Plaintiff continues to name as defendants the county prosecutor, Mark Dupree, and the Office of the Kansas City, Kansas District Attorney. The Court found in the MOSC that Plaintiff's claims against the county prosecutors fail on the ground of prosecutorial immunity. Prosecutors are absolutely immune from liability for damages in actions asserted against them for actions taken “in initiating a prosecution and in presenting the State's case.” Imbler v. Pachtman, 424 U.S. 409, 431 (1976). Plaintiff's claims concerning his criminal cases fall squarely within the prosecutorial function.
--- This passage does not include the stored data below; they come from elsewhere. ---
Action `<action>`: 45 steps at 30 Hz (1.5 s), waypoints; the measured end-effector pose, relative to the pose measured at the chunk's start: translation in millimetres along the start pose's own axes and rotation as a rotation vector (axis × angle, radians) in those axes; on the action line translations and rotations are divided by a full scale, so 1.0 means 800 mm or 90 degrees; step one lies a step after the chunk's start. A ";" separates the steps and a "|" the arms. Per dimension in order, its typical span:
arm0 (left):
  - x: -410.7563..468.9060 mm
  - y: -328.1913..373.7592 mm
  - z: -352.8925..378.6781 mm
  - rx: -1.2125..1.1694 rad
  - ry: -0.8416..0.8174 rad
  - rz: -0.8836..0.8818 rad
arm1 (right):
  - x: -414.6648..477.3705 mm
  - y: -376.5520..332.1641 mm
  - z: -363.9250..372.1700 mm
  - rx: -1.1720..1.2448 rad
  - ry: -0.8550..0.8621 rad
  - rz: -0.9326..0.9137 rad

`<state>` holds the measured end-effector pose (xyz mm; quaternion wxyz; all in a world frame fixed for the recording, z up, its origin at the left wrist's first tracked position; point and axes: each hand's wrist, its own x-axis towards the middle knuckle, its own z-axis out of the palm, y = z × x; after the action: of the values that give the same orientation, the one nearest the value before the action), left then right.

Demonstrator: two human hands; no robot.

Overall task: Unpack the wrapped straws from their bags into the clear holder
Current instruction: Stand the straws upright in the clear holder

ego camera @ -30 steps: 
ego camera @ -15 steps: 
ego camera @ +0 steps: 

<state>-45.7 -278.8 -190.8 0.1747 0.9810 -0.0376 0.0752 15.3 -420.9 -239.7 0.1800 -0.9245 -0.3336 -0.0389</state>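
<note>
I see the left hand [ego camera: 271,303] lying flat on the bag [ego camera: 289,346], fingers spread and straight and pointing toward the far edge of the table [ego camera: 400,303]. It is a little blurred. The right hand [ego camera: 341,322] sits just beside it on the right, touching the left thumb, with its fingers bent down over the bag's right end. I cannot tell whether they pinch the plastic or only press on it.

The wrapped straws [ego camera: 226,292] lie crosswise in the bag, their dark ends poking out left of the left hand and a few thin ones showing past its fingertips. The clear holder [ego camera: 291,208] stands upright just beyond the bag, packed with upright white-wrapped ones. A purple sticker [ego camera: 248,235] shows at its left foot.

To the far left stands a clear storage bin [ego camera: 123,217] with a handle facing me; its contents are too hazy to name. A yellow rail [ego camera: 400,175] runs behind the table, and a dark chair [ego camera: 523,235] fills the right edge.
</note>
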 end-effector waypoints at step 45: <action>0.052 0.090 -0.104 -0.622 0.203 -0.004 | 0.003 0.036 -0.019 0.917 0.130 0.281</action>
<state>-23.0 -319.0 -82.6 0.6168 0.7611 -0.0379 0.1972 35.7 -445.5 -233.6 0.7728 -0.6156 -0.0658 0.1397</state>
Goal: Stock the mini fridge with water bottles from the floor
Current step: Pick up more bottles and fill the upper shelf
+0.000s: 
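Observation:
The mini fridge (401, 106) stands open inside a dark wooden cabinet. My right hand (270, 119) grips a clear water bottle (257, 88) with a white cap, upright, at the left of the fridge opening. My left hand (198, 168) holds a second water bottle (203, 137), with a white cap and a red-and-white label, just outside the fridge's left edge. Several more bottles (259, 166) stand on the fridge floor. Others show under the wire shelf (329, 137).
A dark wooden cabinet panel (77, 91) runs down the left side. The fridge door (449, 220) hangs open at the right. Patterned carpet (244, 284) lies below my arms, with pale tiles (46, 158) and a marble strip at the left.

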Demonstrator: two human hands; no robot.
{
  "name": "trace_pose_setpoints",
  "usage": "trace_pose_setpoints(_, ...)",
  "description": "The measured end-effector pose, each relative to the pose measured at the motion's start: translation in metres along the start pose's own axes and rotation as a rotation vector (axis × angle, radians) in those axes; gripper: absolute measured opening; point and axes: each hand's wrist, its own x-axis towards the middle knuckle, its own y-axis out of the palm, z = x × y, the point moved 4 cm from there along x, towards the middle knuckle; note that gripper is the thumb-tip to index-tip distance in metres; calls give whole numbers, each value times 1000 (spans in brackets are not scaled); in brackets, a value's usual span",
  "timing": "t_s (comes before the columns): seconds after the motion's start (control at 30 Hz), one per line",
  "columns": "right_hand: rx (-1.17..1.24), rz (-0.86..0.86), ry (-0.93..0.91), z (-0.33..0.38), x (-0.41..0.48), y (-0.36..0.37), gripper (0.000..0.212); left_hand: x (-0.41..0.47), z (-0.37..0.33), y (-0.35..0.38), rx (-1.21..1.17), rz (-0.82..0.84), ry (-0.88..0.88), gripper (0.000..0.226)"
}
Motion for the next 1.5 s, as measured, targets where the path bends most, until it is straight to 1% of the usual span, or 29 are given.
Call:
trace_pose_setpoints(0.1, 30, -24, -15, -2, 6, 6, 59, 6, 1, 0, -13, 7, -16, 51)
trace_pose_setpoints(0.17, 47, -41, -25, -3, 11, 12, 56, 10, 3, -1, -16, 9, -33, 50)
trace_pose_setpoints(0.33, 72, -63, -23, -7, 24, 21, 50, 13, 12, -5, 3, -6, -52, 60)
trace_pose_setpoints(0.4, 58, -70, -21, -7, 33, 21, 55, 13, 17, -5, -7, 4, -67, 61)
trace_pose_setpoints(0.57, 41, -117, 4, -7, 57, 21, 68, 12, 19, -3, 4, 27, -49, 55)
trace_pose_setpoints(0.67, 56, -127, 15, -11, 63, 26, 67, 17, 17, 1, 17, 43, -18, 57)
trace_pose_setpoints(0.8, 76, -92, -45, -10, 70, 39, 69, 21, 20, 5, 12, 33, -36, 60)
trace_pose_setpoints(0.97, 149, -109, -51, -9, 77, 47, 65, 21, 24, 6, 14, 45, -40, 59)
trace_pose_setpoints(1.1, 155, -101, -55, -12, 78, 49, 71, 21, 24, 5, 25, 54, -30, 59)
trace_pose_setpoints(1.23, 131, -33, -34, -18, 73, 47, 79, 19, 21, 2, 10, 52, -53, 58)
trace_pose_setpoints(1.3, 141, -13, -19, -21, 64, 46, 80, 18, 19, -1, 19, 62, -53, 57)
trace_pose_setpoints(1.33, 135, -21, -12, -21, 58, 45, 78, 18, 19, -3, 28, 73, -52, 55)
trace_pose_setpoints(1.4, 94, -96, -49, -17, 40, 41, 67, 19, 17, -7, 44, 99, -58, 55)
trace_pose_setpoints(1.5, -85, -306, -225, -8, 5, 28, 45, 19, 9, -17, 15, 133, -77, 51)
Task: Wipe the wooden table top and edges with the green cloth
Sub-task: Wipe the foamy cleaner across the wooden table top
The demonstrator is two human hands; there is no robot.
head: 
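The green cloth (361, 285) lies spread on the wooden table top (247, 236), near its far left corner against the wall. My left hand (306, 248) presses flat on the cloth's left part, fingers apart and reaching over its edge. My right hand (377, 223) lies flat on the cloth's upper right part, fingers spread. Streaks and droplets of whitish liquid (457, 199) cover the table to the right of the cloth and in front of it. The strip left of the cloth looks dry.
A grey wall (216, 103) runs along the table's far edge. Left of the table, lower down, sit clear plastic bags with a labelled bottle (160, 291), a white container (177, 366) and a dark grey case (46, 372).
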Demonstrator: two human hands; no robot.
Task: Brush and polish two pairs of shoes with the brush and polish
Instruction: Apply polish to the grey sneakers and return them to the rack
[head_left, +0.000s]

Likewise, before Plaintiff may proceed in a federal civil action for monetary damages based upon an invalid conviction or sentence, he must show that his conviction or sentence has been overturned, reversed, or otherwise called into question. Heck, 512 U.S. at 477. If Plaintiff's claim in this case would necessarily imply the invalidity of that conviction, the claim may be barred by Heck. In Heck, the state prisoner claimed that two prosecutors and an investigator engaged in an unlawful investigation and knowingly destroyed evidence that could have proven his innocence. The United States Supreme Court held that when a state prisoner seeks damages in a § 1983 action, the district court must consider the following:
whether a judgment in favor of the plaintiff would necessarily imply the invalidity of his conviction or sentence; if it would, the complaint must be dismissed unless the plaintiff can demonstrate that the conviction or sentence has already been invalidated.Id. at 487. See also Turner v. Pudik, 2017 WL 549910, at *3 (W.D. Pa. 2017) (finding judgment in favor of plaintiff on his argument that exculpatory evidence was destroyed where detective failed to preserve blood samples, “would necessarily imply the invalidity of his state court conviction”) (citing Miller v. Commonwealth of Pennsylvania, 588 Fed.Appx. 96, 97 (3d Cir. 2014) (state prisoner's § 1983 claim concerning an alleged failure to preserve exculpatory evidence that could have proven his innocence was barred by Heck); Spuck v. Clearfield Co., Pennsylvania, 540 Fed.Appx. 73, 74-75 (3d Cir. 2013) (§ 1983 claims related to alleged destruction or refusal to turn over exculpatory evidence necessarily implied invalidity of state conviction and were barred by Heck)).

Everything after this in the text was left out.